Featuring Youth in Loop by Alecia Neo and National Service by Kerry Cheah

22 Feb – 3 Mar 2024
Lower Gallery 1 and 2, Objectifs
Free admission

Related events
Opening and book launches | Thu 22 Feb, 6.30pm – 9pm
Guest of Honor: Oniatta Effendi, cultural entrepreneur and founder of Baju by Oniatta

Artist Talk with Alecia Neo and Kerry Cheah | Thu 22 Feb, 7.30pm (Please RSVP here)


Youth in Loop by Alecia Neo

What does “recovery” mean in the context of youth mental health? What conditions and environments are necessary for a young person’s well-being? What loops and barriers prevent us from embracing and receiving care from others?

These were some questions Alecia began with at the start of her photography residency with Exactly Foundation. She examines well-being as a state of mental health and chose to focus on the experience of depression due to its prevalence, both in Singapore and globally, and its intersection with numerous mental health and social-political conditions. Depression can be understood as a state of behavioural shutdown, which often results in challenging and deeply-disabling cycles of avoidance and isolation. Through centring the perspectives of young people on mental health, this project seeks to disrupt the norm of adults setting the rules for engagement: Alecia invited young people to reflect upon the loops they navigate by sharing their own framework of care. Beyond the individual, she also examines larger cultural and societal structures that limit and guide our responses towards mental illness in Singapore.

National Service by Kerry Cheah

Won’t somebody please think of the children?

As Singapore’s resident TFR (total fertility rate) continues its gradual decline, it is no wonder that the government has babies on its mind. Pro-family policies are tweaked every few years, ostensibly to support young families who decide to have more children. The messaging that accompanies these policies is clear – families are the key building block of society, therefore a strong Singapore requires strong families. The state is the benevolent nanny, offering assistance and clearing obstacles where required.

From the moment Kerry started thinking about this project, she knew that she wanted to prioritize representation, sorely lacking in our media landscape today. Real families of different forms, just trying to get through the day without any romanticizing of family life.

Fertility is not just a female issue that ends with childbirth and as self-apparent as it seems, the decision to have a child has life-long consequences for all parties involved. By documenting different families and their routines at similar times of the day, Kerry brings to life these “consequences” as a way of instigating reflection.

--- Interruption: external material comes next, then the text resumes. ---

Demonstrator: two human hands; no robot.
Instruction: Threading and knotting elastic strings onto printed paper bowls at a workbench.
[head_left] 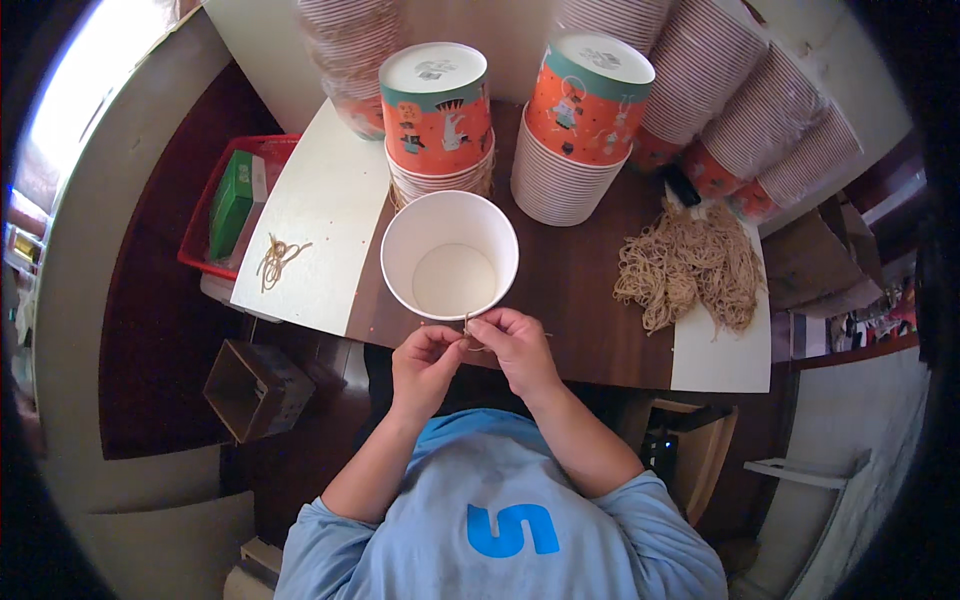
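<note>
Tan string, a short thin piece, is pinched between the fingers of both my hands just below the near rim of a white paper cup. My left hand closes its fingertips on the string from the left, and my right hand closes on it from the right, the two hands touching at the fingertips above the near edge of the dark wooden tabletop. The cup stands upright and open directly beyond my fingers, its inside plain white. Behind it stand two stacks of inverted cups: a left stack and a right stack, each topped by an orange cup with a teal band and printed figures. Further stacks of ribbed cups lie slanted at the far right. A loose heap of tan strings rests on the tabletop to the right, well apart from my hands. A pale board on the left carries a small tangle of string; beside it stands a red basket. A brown cardboard box sits on the floor at the lower left.
</note>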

Both exhibition catalogues are available for free download via the Exactly Foundation website, please scan the QR codes below to download the catalogues. Hard copies of the catalogues are available for purchase from Li Li via zachli@yahoo.com, with Alecia Neo’s catalogue priced at $65 and Kerry Cheah’s catalogue priced at $45.

Alecia Neo’s catalogue

Kerry Cheah’s catalogue


About Alecia Neo

Alecia Neo is an artist and cultural worker. Her collaborative practice unfolds primarily through installations, lens-based media and participatory workshops that examine modes of radical hospitality and care. She is currently working on Care Index, an ongoing research focused on the indexing and transmission of embodied gestures and movements, which emerge from lived experiences of care labour. Care Index has been recently presented at The Esplanade: Theatres by the Bay, The Listening Biennial, Assembly for Permacircular Museums (ZKM Center for Art and Media Karlsruhe), New Season of Care (Asia-Art-Activism) and Presence of Mind (Gallery Lane Cove, NSW, Australia). She is the co-founder of art collective Brack and Ubah Rumah Residency on Nikoi Island, Bintan. Active since 2014, her ongoing collaborations with disabled artists currently manifests as an arts platform, Unseen Art Initiatives.

About Kerry Cheah

Kerry Cheah is a Singapore-based photographer of people’s relationships – with each other and with their environments. Her professional focus is on helping families see and embrace the beauty in their ordinary lives, by creating honest, heartfelt and intimate images of them just as they are. She is the wife of an exceedingly patient man and mother of two irrepressibly energetic boys, and struggles every day to be grateful and kind. Her goal is to bring the same ethos of finding beauty in authentic lives to her social documentary projects, working at the intersection of light and shadow to both illuminate and provoke questions.